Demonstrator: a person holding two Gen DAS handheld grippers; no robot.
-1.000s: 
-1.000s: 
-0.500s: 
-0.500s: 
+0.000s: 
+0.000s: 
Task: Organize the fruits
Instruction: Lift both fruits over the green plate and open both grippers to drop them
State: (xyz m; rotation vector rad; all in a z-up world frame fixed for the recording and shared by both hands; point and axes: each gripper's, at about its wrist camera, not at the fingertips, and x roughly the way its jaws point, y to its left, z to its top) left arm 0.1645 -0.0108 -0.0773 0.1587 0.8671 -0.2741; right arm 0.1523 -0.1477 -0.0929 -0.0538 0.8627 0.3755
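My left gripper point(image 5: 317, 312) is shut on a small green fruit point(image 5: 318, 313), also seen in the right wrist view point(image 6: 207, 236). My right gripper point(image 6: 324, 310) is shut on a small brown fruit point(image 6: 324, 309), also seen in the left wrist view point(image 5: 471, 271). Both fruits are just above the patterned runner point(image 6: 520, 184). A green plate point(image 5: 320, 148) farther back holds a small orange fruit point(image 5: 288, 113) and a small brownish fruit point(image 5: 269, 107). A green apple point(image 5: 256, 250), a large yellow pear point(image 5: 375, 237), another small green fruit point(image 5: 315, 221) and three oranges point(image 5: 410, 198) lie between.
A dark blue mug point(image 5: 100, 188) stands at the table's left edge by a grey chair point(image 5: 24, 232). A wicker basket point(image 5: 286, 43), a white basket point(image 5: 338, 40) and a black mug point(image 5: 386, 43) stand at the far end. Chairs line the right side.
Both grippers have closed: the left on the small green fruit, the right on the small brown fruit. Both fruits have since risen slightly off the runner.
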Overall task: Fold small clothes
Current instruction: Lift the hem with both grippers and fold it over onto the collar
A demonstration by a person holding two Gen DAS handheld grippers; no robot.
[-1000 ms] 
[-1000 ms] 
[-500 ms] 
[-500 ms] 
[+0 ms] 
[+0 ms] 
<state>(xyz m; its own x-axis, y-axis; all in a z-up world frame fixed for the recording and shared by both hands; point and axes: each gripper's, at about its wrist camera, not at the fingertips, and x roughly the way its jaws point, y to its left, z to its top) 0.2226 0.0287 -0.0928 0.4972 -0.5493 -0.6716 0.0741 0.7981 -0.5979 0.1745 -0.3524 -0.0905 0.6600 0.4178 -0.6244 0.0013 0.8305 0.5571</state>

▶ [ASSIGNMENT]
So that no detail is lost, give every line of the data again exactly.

▶ [RESPONSE TO THE EXERCISE]
Demonstrator: a person holding two Gen DAS handheld grippers; no robot.
-1.000s: 
-1.000s: 
-0.500s: 
-0.500s: 
+0.000s: 
+0.000s: 
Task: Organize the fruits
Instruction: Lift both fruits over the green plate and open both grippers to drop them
State: (xyz m; rotation vector rad; all in a z-up world frame fixed for the recording and shared by both hands; point and axes: each gripper's, at about its wrist camera, not at the fingertips, and x roughly the way its jaws point, y to its left, z to its top) left arm 0.1645 -0.0108 -0.0773 0.1587 0.8671 -0.2741; right arm 0.1523 -0.1477 -0.0929 -0.0538 0.8627 0.3755
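My left gripper point(image 5: 317, 312) is shut on a small green fruit point(image 5: 318, 313), also seen in the right wrist view point(image 6: 207, 236). My right gripper point(image 6: 324, 310) is shut on a small brown fruit point(image 6: 324, 309), also seen in the left wrist view point(image 5: 471, 271). Both fruits are just above the patterned runner point(image 6: 520, 184). A green plate point(image 5: 320, 148) farther back holds a small orange fruit point(image 5: 288, 113) and a small brownish fruit point(image 5: 269, 107). A green apple point(image 5: 256, 250), a large yellow pear point(image 5: 375, 237), another small green fruit point(image 5: 315, 221) and three oranges point(image 5: 410, 198) lie between.
A dark blue mug point(image 5: 100, 188) stands at the table's left edge by a grey chair point(image 5: 24, 232). A wicker basket point(image 5: 286, 43), a white basket point(image 5: 338, 40) and a black mug point(image 5: 386, 43) stand at the far end. Chairs line the right side.
Both grippers have closed: the left on the small green fruit, the right on the small brown fruit. Both fruits have since risen slightly off the runner.
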Overall task: Fold small clothes
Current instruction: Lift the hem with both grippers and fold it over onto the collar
A demonstration by a person holding two Gen DAS handheld grippers; no robot.
[-1000 ms] 
[-1000 ms] 
[-500 ms] 
[-500 ms] 
[+0 ms] 
[+0 ms] 
<state>(xyz m; its own x-axis, y-axis; all in a z-up world frame fixed for the recording and shared by both hands; point and axes: each gripper's, at about its wrist camera, not at the fingertips, and x roughly the way its jaws point, y to its left, z to its top) 0.2226 0.0287 -0.0928 0.4972 -0.5493 -0.6716 0.0741 0.7981 -0.5979 0.1745 -0.3524 -0.0905 0.6600 0.4178 -0.6244 0.0013 0.8305 0.5571</state>

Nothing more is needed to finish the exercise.